#### [ABOUT THIS TASK]
When you write the records again, keep every line exactly as it was.

#### [DATA SECTION]

==================================================

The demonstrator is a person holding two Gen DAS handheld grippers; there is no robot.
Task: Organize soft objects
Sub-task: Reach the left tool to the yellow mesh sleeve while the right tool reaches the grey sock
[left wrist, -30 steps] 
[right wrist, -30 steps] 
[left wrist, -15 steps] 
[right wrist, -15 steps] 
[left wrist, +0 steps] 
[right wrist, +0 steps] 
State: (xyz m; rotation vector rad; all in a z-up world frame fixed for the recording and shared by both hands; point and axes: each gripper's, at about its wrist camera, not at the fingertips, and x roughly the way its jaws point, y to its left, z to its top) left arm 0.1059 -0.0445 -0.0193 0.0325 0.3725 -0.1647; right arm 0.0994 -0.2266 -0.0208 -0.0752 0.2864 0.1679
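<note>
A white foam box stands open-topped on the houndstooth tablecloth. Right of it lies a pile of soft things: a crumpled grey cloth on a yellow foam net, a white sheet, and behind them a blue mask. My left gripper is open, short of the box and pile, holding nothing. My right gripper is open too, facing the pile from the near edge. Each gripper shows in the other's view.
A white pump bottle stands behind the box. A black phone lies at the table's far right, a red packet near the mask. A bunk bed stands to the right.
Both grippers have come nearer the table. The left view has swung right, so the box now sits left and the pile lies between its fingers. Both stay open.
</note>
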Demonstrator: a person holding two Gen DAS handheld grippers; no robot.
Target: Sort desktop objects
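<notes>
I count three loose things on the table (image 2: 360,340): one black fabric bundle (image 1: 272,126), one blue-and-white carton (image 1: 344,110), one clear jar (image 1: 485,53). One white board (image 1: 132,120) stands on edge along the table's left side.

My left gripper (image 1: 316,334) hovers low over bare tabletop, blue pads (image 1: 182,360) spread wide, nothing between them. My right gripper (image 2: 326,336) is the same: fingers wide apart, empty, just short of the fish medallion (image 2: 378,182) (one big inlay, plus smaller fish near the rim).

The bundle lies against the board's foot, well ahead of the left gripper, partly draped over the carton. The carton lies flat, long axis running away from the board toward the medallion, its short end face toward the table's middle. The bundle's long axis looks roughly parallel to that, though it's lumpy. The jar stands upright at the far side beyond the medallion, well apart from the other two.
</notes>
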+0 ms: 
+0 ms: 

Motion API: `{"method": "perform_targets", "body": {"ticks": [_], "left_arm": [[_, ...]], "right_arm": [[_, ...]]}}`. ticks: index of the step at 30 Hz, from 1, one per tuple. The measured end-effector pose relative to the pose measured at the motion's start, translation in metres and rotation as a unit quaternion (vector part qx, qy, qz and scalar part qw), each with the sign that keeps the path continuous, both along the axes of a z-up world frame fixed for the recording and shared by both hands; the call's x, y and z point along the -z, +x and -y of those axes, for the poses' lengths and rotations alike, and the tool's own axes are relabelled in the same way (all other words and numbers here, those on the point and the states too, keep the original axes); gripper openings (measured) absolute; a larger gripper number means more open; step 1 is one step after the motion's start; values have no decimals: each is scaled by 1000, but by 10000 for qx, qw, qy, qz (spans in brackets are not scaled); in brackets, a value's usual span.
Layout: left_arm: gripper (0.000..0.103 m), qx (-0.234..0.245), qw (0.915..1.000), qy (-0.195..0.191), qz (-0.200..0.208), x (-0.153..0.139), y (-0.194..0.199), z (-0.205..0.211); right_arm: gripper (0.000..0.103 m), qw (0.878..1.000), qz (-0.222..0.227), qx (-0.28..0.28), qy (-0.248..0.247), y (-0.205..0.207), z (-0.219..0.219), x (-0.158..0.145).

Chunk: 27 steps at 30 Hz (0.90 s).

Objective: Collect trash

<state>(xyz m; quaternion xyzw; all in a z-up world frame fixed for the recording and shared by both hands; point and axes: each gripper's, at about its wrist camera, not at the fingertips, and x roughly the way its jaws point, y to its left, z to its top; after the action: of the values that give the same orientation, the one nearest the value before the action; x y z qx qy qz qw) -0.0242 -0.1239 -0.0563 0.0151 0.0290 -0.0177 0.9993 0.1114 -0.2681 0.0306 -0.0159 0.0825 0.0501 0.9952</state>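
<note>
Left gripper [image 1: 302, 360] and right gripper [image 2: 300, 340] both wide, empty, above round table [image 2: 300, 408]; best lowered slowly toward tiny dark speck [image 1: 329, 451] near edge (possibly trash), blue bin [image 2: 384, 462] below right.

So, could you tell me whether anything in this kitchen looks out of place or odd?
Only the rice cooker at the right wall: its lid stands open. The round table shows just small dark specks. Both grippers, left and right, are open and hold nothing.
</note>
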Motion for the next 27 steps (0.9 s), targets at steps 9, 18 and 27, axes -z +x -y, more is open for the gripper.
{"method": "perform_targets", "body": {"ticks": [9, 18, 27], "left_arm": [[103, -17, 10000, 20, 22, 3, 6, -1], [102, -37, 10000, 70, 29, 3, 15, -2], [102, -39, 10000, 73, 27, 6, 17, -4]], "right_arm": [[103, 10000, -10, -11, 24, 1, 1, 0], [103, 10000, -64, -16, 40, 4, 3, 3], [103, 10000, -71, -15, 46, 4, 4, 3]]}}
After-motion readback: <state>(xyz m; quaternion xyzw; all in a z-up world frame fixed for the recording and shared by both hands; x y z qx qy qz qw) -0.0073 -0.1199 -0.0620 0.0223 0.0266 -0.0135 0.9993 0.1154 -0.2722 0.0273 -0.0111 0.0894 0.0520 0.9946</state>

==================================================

#### [RESPONSE BELOW]
The demonstrator is a person holding two Gen DAS handheld grippers; there is no robot.
Task: Organize soft objects
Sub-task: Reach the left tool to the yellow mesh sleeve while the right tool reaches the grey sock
[left wrist, -30 steps] 
[right wrist, -30 steps] 
[left wrist, -15 steps] 
[right wrist, -15 steps] 
[left wrist, +0 steps] 
[right wrist, +0 steps] 
State: (xyz m; rotation vector rad; all in a z-up world frame fixed for the recording and shared by both hands; point and axes: each gripper's, at about its wrist camera, not at the fingertips, and x roughly the way its jaws point, y to its left, z to its top) left arm 0.1059 -0.0445 -0.0193 0.0325 0.3725 -0.1647; right arm 0.0994 -0.2266 -0.0208 -0.0752 0.2864 0.1679
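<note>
A white foam box stands open-topped on the houndstooth tablecloth. Right of it lies a pile of soft things: a crumpled grey cloth on a yellow foam net, a white sheet, and behind them a blue mask. My left gripper is open, short of the box and pile, holding nothing. My right gripper is open too, facing the pile from the near edge. Each gripper shows in the other's view.
A white pump bottle stands behind the box. A black phone lies at the table's far right, a red packet near the mask. A bunk bed stands to the right.
Both grippers have come nearer the table. The left view has swung right, so the box now sits left and the pile lies between its fingers. Both stay open.
</note>
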Demonstrator: a person holding two Gen DAS handheld grippers; no robot.
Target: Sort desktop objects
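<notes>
I count three loose things on the table (image 2: 360,340): one black fabric bundle (image 1: 272,126), one blue-and-white carton (image 1: 344,110), one clear jar (image 1: 485,53). One white board (image 1: 132,120) stands on edge along the table's left side.

My left gripper (image 1: 316,334) hovers low over bare tabletop, blue pads (image 1: 182,360) spread wide, nothing between them. My right gripper (image 2: 326,336) is the same: fingers wide apart, empty, just short of the fish medallion (image 2: 378,182) (one big inlay, plus smaller fish near the rim).

The bundle lies against the board's foot, well ahead of the left gripper, partly draped over the carton. The carton lies flat, long axis running away from the board toward the medallion, its short end face toward the table's middle. The bundle's long axis looks roughly parallel to that, though it's lumpy. The jar stands upright at the far side beyond the medallion, well apart from the other two.
</notes>
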+0 ms: 
+0 ms: 

Motion API: `{"method": "perform_targets", "body": {"ticks": [_], "left_arm": [[_, ...]], "right_arm": [[_, ...]]}}`. ticks: index of the step at 30 Hz, from 1, one per tuple. The measured end-effector pose relative to the pose measured at the motion's start, translation in metres and rotation as a unit quaternion (vector part qx, qy, qz and scalar part qw), each with the sign that keeps the path continuous, both along the axes of a z-up world frame fixed for the recording and shared by both hands; the call's x, y and z point along the -z, +x and -y of those axes, for the poses' lengths and rotations alike, and the tool's own axes are relabelled in the same way (all other words and numbers here, those on the point and the states too, keep the original axes); gripper openings (measured) absolute; a larger gripper number means more open; step 1 is one step after the motion's start; values have no decimals: each is scaled by 1000, but by 10000 for qx, qw, qy, qz (spans in brackets are not scaled); in brackets, a value's usual span.
Layout: left_arm: gripper (0.000..0.103 m), qx (-0.234..0.245), qw (0.915..1.000), qy (-0.195..0.191), qz (-0.200..0.208), x (-0.153..0.139), y (-0.194..0.199), z (-0.205..0.211); right_arm: gripper (0.000..0.103 m), qw (0.878..1.000), qz (-0.222..0.227), qx (-0.28..0.28), qy (-0.248..0.247), y (-0.205..0.207), z (-0.219..0.219), x (-0.158..0.145).

Chunk: 27 steps at 30 Hz (0.90 s).

Objective: Collect trash

<state>(xyz m; quaternion xyzw; all in a z-up world frame fixed for the recording and shared by both hands; point and axes: each gripper's, at about its wrist camera, not at the fingertips, and x roughly the way its jaws point, y to its left, z to its top; after the action: of the values that give the same orientation, the one nearest the value before the action; x y z qx qy qz qw) -0.0242 -0.1239 -0.0563 0.0151 0.0290 -0.0177 0.9993 0.1114 -0.2681 0.0306 -0.0159 0.0825 0.0501 0.9952</state>
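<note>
Left gripper [image 1: 302, 360] and right gripper [image 2: 300, 340] both wide, empty, above round table [image 2: 300, 408]; best lowered slowly toward tiny dark speck [image 1: 329, 451] near edge (possibly trash), blue bin [image 2: 384, 462] below right.

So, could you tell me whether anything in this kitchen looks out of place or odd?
Only the rice cooker at the right wall: its lid stands open. The round table shows just small dark specks. Both grippers, left and right, are open and hold nothing.
</note>
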Motion for the next 27 steps (0.9 s), targets at steps 9, 18 and 27, axes -z +x -y, more is open for the gripper.
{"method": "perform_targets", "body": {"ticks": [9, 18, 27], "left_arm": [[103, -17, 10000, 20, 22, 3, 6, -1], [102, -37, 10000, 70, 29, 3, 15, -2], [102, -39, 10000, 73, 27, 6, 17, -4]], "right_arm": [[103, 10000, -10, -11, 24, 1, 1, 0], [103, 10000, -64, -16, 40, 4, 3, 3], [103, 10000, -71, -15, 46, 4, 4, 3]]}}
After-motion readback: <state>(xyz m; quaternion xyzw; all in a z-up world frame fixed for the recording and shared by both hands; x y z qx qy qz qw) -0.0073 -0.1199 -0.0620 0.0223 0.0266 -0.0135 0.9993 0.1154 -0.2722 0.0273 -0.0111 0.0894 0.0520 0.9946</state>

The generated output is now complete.